The fine ended up costing the owner an additional $10,000. He bought the refrigerator from the first vendor he could find because he was worried about complying as soon as possible, and also had to pay to get alterations made in the restaurant to get it installed.
“Of course, the department has to regulate these issues,” Simotas says. “They should be protecting our health. But it’s unfair to fine somebody on a new regulation and not give them time to comply. They gave him no notice.”
She has written a bill that would prevent the Department of Health from enforcing a new regulation for 60 days, and would also give the businesses written notice of new regulations.

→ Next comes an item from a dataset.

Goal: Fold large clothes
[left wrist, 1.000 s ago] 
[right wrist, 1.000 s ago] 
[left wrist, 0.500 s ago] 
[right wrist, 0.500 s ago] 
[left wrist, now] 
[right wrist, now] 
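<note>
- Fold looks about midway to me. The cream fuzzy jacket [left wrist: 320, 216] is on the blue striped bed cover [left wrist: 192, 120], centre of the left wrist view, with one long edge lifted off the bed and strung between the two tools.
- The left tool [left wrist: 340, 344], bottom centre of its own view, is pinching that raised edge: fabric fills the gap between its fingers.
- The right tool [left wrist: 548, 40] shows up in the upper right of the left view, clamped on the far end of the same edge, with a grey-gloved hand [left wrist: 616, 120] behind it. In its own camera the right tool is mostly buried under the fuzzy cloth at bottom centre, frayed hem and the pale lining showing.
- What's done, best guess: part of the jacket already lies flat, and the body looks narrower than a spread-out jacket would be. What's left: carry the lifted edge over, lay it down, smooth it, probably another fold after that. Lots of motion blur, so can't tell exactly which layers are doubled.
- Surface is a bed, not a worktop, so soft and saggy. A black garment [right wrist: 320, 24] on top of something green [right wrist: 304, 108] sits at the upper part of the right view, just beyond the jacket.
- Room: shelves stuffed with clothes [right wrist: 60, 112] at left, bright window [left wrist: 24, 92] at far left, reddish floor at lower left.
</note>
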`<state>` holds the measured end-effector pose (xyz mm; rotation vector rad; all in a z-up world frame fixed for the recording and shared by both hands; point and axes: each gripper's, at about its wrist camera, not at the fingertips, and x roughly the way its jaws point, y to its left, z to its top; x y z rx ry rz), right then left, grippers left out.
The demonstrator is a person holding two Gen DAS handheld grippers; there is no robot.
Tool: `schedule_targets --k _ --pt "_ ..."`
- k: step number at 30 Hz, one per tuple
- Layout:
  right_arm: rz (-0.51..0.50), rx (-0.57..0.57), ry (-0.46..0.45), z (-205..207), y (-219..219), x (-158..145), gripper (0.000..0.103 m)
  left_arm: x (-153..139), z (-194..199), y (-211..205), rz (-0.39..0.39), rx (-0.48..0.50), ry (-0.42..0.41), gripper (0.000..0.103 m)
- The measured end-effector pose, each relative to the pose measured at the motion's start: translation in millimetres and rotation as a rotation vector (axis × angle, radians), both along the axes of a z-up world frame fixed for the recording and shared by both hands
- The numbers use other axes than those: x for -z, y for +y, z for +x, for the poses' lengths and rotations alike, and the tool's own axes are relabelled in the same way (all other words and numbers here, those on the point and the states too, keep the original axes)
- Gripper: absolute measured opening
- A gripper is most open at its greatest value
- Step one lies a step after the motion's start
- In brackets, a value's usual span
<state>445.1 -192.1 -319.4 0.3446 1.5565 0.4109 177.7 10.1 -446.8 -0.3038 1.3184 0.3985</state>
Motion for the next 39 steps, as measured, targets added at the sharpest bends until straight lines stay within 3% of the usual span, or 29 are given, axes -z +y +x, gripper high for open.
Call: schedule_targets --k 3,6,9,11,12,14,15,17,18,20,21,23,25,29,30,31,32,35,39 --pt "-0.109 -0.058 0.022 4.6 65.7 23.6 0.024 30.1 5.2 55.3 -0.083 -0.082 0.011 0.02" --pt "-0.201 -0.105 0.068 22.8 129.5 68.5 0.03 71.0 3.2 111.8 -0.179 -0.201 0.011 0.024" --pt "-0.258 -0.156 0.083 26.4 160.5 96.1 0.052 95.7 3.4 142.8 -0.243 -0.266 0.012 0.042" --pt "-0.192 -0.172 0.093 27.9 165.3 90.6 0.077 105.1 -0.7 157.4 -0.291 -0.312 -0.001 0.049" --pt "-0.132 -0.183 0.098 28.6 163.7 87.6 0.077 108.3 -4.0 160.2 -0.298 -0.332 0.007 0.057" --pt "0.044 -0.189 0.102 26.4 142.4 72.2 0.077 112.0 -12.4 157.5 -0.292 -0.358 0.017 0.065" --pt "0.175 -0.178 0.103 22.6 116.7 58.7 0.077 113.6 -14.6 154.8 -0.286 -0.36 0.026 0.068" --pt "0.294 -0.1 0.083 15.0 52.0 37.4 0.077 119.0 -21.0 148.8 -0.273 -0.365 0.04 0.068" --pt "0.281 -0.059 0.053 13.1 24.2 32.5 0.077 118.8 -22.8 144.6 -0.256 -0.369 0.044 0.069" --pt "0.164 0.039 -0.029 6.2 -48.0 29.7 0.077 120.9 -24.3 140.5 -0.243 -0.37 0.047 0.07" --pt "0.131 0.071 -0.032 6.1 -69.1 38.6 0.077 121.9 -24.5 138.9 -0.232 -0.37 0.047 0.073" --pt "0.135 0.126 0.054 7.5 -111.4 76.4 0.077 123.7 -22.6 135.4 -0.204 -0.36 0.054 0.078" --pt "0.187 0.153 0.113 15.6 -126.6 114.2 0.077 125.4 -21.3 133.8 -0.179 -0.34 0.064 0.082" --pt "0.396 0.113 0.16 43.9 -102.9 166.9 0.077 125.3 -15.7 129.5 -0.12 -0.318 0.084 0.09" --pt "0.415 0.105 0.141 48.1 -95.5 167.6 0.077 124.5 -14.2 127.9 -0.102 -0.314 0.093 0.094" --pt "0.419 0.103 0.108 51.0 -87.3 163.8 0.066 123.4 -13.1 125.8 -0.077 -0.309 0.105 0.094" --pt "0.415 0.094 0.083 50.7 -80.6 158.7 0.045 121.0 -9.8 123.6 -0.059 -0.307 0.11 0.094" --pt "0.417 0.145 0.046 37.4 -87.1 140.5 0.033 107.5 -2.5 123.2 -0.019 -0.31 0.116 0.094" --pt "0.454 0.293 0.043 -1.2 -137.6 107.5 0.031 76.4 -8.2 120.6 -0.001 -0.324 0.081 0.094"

Another important issue for Simotas is protecting tenants. “There are a lot of tenants here, and many things have happened in the past few years that are not fair to them.” The law is currently biased towards landlords and she wants to help change that.
One of the first bills Simotas authored was to ban toxic toys in daycare centers. While she was campaigning last summer she visited a daycare center and noticed that while half the markers the kids were using were labeled “non-toxic”, the other half were not. She says she was surprised that there wasn’t already a law preventing daycare centers from using toxic toys.
The camaraderie with other Assemblymembers, and setting herself clear goals to get bills passed are two aspects of Simotas’ job that she most enjoys.
She least enjoys waking up on a Monday morning and having to drive 155 miles to Albany. “Especially when you get onto the throughway and there’s traffic! I’m used to utilizing every minute of my day. So the fact I have to be sitting in my car so long driving is hard.”
Not surprisingly, Simotas has found productive ways to use that time too. She listens to books on tape. She has set up hands-free calling in her car so that she can take calls. And she records her notes and listens back to them during the drive.
Changing the system
As well as working the system to get bills passed, Simotas is also working to change how the system in Albany works. She’s a member of the committee that steers the direction of the Assembly and proposes reforms, and says it was a real honor as a freshman to be put on that committee.
“Something we know we need to be doing is making the Assembly more accessible to the public. Making it more open. There’s a huge need for that.”